Required work - Search the listing for the word "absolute" and say how many lines have it, nothing besides.

Data provided -

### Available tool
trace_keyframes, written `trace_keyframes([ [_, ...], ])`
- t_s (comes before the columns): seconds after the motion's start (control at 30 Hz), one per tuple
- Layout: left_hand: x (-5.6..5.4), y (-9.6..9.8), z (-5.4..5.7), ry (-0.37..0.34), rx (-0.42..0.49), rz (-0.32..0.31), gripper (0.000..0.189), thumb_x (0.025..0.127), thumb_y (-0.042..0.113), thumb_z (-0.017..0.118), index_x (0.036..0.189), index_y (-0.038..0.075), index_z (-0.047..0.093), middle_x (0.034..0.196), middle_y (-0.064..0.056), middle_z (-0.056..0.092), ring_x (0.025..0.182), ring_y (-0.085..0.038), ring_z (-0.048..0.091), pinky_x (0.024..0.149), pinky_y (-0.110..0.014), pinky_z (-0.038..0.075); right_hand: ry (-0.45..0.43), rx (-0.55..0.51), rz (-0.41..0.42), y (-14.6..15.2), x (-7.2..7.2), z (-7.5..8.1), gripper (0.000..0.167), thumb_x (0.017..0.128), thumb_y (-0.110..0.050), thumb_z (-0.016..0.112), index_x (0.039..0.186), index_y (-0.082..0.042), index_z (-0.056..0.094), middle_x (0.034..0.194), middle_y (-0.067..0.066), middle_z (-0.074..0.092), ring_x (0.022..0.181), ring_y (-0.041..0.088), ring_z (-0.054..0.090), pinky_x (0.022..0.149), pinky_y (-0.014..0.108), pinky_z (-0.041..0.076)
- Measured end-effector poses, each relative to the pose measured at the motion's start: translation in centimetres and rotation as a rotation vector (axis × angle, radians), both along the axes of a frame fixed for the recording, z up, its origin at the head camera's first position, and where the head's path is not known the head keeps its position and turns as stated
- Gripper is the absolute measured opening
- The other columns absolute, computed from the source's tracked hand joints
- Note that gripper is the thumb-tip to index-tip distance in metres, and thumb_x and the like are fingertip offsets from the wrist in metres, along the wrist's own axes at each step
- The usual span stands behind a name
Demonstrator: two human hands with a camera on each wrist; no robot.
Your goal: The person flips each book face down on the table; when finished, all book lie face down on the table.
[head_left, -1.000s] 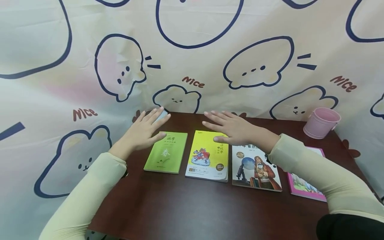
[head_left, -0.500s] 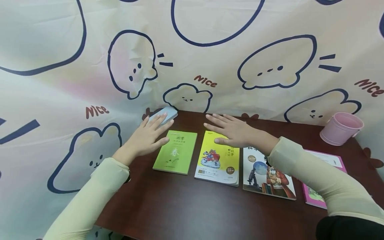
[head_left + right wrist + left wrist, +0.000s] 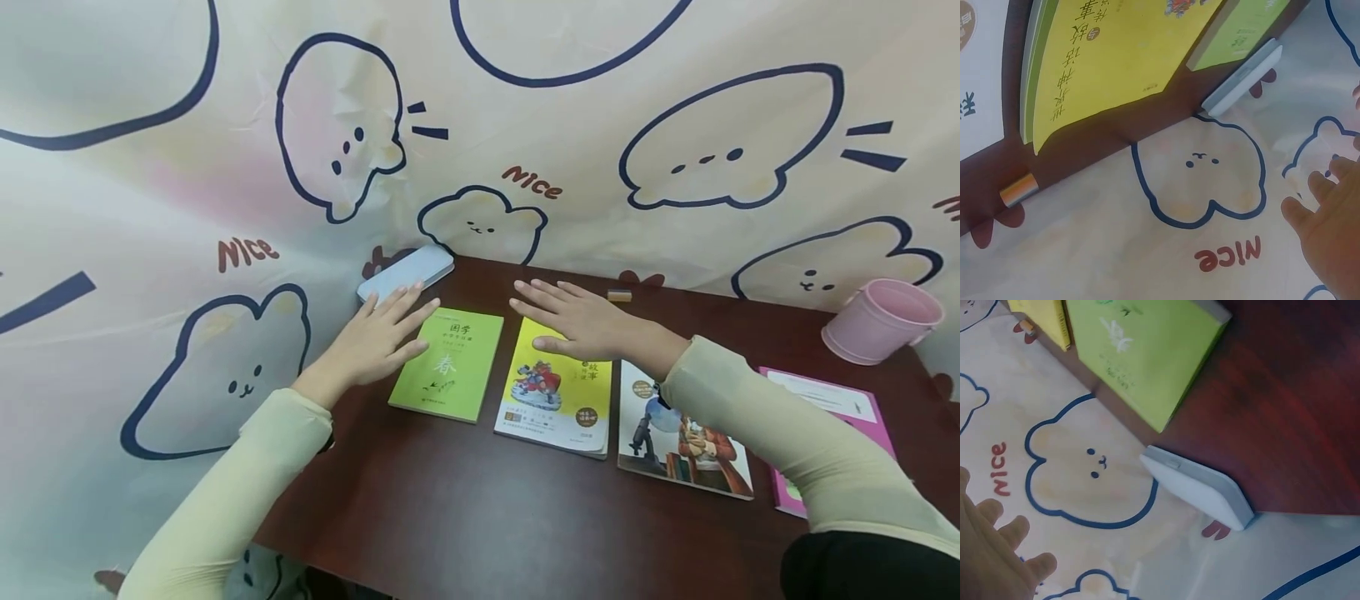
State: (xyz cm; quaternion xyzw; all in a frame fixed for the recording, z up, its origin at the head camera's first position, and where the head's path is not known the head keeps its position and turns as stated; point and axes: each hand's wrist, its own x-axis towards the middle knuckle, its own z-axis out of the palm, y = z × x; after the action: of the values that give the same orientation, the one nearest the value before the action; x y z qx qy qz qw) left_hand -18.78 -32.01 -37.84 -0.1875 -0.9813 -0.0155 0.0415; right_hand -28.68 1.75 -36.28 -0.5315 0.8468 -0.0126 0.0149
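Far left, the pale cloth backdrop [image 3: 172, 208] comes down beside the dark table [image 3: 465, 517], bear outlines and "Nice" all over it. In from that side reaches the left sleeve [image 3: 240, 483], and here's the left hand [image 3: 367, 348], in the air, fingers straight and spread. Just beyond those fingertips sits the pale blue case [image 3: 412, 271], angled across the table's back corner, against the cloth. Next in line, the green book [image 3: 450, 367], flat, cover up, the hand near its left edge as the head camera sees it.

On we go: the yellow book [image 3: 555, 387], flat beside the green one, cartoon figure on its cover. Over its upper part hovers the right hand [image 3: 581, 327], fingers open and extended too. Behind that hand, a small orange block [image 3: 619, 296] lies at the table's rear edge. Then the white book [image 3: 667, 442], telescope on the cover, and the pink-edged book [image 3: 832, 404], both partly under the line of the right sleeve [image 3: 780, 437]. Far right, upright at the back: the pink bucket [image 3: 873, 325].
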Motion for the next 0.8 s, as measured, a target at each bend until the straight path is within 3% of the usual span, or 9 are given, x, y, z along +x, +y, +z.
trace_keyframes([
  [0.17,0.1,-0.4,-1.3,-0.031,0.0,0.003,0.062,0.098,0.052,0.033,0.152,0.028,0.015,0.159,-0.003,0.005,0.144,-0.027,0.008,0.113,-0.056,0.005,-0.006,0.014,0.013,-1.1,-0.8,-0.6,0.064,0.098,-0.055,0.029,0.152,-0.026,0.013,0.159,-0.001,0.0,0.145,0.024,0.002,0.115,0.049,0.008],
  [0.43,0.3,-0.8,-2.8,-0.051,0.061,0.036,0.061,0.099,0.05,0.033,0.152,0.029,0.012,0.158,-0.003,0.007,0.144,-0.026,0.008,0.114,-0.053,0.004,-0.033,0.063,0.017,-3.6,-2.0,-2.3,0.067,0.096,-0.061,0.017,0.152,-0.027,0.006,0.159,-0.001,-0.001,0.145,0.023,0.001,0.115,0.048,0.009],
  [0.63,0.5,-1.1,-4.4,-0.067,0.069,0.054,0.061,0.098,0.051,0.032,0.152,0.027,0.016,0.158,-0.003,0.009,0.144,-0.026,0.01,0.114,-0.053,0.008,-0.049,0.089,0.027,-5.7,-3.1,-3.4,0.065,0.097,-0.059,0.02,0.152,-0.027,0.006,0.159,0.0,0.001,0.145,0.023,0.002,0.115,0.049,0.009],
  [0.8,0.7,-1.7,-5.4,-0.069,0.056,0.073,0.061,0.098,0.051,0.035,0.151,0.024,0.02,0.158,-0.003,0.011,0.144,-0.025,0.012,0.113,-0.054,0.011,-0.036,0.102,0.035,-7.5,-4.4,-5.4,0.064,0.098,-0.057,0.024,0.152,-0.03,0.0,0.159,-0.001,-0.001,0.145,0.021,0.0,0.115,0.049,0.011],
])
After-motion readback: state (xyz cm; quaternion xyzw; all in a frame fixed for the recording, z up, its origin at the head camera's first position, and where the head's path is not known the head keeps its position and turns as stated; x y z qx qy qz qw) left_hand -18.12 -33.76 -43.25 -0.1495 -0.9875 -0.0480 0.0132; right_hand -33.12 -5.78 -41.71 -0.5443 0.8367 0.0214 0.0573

Response - 2